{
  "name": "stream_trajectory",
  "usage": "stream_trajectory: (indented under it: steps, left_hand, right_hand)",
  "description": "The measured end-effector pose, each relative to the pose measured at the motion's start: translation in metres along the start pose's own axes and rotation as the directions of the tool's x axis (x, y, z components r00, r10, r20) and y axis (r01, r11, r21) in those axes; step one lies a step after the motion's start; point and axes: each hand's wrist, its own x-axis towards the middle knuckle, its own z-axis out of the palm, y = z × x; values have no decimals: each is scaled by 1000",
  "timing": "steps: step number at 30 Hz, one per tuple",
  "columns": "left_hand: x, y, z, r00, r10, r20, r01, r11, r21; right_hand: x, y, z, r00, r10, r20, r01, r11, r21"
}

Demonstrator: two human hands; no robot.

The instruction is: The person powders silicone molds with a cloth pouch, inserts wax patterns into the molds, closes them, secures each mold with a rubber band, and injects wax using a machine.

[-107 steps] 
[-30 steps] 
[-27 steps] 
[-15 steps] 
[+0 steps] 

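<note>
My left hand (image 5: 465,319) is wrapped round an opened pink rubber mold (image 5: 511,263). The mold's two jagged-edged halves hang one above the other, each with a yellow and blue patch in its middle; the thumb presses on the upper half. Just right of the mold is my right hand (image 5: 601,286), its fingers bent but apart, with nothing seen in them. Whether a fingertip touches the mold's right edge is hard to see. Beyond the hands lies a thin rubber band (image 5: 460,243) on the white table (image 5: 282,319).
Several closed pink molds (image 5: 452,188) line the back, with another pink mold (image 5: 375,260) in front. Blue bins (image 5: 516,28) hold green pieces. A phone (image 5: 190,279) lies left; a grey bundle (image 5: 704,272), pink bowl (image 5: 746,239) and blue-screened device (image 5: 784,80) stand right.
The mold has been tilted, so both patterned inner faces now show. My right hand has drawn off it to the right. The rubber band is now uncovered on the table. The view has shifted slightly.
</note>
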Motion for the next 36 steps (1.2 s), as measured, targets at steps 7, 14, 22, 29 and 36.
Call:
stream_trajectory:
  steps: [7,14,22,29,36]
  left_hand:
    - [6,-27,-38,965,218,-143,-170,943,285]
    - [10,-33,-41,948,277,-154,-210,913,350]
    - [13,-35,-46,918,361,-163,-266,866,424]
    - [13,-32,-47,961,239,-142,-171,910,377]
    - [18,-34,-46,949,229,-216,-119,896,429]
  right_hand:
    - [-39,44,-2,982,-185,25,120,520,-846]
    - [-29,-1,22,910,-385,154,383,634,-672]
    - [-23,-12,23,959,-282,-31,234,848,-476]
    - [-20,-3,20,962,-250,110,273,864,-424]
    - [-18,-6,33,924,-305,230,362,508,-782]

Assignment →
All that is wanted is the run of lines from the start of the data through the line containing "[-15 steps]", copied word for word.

Answer section →
{
  "name": "stream_trajectory",
  "usage": "stream_trajectory: (indented under it: steps, left_hand, right_hand)",
  "description": "The measured end-effector pose, each relative to the pose measured at the motion's start: translation in metres along the start pose's own axes and rotation as the directions of the tool's x axis (x, y, z components r00, r10, r20) and y axis (r01, r11, r21) in those axes; step one lies a step after the motion's start; point and axes: each hand's wrist, its own x-axis towards the middle knuckle, its own z-axis out of the palm, y = z × x; values have no decimals: each is scaled by 1000",
  "timing": "steps: step number at 30 Hz, one per tuple",
  "columns": "left_hand: x, y, z, r00, r10, r20, r01, r11, r21; right_hand: x, y, z, r00, r10, r20, r01, r11, r21"
}

Demonstrator: two human hands; no robot.

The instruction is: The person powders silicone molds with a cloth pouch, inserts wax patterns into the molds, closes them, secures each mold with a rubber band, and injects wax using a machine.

[-107 steps] 
[-30 steps] 
[-27 steps] 
[-15 steps] 

The work on this exercise has been finished.